WHAT TO DO:
Pictures stay out of the answer, but every line of the material must be restated exactly.

GIVEN INFORMATION:
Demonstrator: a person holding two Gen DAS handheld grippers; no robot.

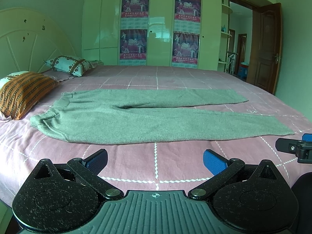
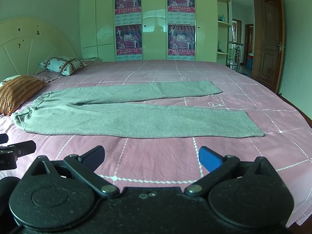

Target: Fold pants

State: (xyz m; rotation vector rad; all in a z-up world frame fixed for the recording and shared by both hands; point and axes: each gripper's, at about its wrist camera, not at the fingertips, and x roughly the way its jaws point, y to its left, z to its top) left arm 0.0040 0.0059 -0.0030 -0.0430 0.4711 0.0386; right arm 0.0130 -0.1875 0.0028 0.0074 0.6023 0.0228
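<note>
Above bedsheet (image 1: 136, 163): left claw (image 1: 155, 160), right claw (image 2: 151, 157) wide open, empty, short of pants (image 1: 148, 120)

Pants (image 1: 136, 117) are lying flat across the bed (image 1: 175, 78), waistband pointing left toward the pillows (image 1: 25, 91); wardrobe (image 1: 159, 29) is standing behind.
</note>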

YOUR RESPONSE:
Demonstrator: a person holding two Gen DAS handheld grippers; no robot.


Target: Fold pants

State: (xyz m; rotation vector rad; all in a z-up world frame fixed for the recording and shared by both hands; point and axes: each gripper's, at about its wrist camera, not at the fingertips, and x roughly the way its jaws point, y to its left, z to its top) left arm 0.0040 0.0059 -0.0030 -0.0430 0.4711 0.0386; right arm 0.0130 -0.1875 0.0028 0.0074 0.6023 0.0228
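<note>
Above bedsheet (image 1: 136, 163): left claw (image 1: 155, 160), right claw (image 2: 151, 157) wide open, empty, short of pants (image 1: 148, 120)

Pants (image 1: 136, 117) are lying flat across the bed (image 1: 175, 78), waistband pointing left toward the pillows (image 1: 25, 91); wardrobe (image 1: 159, 29) is standing behind.
</note>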

Nothing further is needed to complete this exercise.